Task objective.
Which of the lines below mention the word "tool"? Pull each one out.

Data extract.
----------------------------------------
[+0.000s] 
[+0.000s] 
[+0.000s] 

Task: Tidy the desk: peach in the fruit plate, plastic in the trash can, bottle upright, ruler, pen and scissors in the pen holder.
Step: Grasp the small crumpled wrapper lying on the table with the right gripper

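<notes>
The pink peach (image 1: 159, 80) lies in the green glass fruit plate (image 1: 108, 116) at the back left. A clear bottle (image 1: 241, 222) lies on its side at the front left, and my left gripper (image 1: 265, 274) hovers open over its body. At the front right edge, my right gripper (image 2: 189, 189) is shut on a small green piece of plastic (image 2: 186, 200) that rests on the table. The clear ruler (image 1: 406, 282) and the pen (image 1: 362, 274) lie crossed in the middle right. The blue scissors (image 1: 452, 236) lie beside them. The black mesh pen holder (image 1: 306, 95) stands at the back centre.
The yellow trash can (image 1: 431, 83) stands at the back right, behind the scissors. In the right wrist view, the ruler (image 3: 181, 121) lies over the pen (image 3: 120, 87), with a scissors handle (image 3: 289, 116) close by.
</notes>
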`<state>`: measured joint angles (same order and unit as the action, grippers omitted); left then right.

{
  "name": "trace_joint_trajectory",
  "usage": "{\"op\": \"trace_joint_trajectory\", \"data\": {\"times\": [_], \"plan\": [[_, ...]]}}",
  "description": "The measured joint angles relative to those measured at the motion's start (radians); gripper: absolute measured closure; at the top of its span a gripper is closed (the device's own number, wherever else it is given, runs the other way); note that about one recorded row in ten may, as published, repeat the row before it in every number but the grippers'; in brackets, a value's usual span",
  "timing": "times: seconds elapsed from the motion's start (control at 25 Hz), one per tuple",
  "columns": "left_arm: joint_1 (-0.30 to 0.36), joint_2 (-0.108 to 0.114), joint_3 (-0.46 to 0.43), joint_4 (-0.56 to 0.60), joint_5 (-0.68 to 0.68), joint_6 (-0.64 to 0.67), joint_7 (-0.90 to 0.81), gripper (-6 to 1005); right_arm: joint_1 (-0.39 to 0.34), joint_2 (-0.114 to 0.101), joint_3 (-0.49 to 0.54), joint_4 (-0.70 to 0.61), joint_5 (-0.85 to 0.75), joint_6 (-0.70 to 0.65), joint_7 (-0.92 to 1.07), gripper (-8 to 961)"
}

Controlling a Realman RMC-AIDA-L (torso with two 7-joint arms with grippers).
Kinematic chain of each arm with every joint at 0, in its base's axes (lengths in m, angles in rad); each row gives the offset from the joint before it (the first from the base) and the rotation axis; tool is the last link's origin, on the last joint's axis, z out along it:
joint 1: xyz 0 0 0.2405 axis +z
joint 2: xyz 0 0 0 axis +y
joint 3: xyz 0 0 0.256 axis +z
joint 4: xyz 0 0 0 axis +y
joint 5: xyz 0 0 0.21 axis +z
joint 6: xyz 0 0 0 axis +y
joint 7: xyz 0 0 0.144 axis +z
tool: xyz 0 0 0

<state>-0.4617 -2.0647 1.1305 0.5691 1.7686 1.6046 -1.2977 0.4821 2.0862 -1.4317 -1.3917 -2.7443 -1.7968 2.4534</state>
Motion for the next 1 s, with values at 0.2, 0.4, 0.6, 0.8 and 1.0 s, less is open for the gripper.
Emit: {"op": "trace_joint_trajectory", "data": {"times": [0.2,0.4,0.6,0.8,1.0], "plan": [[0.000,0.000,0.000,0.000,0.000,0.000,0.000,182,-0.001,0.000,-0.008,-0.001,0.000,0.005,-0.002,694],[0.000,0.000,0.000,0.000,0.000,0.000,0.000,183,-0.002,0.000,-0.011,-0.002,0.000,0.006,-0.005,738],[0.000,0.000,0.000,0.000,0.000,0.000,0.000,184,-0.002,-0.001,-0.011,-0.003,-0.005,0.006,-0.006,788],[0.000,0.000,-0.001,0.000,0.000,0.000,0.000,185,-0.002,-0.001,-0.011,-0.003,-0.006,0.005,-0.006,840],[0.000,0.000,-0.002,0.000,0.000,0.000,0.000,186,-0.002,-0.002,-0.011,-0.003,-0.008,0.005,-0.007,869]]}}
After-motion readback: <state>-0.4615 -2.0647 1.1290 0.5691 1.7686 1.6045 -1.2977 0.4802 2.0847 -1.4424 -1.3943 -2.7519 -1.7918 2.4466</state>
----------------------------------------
Answer area.
Kinematic chain of each arm with every joint at 0, in its base's axes (lengths in m, angles in rad); each row gives the offset from the joint before it (the first from the base) and the rotation axis; tool is the last link's origin, on the last joint's axis, z out along it:
tool: xyz 0 0 0

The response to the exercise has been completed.